Hello everyone, we're igemers from team SJTU-BioX-Shanghai and we're glad to present our project to you!

Project description:

Synthetic-biological Approaches to Osteoarthritis

Osteoarthritis (OA) is a chronic disease in which joint matrix is degraded and chondrocytes undergo disordered and hypertrophic differentiation, symptoms including joint pain, tenderness and stiffness. We proposed two synthetic-biological approaches to OA, one with a eukaryotic genetic circuit and another prokaryotic. Both circuits are composed of three systems: "Detector", "Actuator" and "Supervisor". As for Detector, we built tissue-specific promoters in the eukaryotic circuit, while inflammation factors are employed as signals of OA in the prokaryotic circuit.
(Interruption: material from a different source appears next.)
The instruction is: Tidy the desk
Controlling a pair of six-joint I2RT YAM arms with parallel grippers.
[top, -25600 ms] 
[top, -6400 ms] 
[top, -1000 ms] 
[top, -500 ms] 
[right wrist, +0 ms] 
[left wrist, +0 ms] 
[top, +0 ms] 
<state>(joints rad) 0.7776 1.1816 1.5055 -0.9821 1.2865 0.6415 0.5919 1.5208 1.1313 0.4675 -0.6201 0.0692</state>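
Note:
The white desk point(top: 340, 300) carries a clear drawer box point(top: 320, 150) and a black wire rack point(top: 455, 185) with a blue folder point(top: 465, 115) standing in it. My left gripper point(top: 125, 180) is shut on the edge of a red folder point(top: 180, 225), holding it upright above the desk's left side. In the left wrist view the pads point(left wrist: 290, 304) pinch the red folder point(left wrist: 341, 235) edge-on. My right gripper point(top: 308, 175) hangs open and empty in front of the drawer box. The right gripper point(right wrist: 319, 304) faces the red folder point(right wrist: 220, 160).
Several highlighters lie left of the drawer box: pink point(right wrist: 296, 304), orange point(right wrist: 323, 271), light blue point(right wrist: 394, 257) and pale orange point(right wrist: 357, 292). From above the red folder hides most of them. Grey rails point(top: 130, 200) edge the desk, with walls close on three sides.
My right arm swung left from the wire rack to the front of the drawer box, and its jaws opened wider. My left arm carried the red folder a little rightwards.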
The same Actuator shared by two circuits generates proteins col2a1, which replenishes the degraded matrix, and oct4, which reverses the disordered differentiation. The eukaryotic Supervisor part has an original design in which a photo-sensitive cation channel crosstalks with certain cellular signaling pathways, resulting in the light-controlled expression of col2a1 and oct4; in the counterpart of prokaryotic circuit, both injected inducers and over-population lead the engineered bacteria to suicide, thus attenuating possible side effects.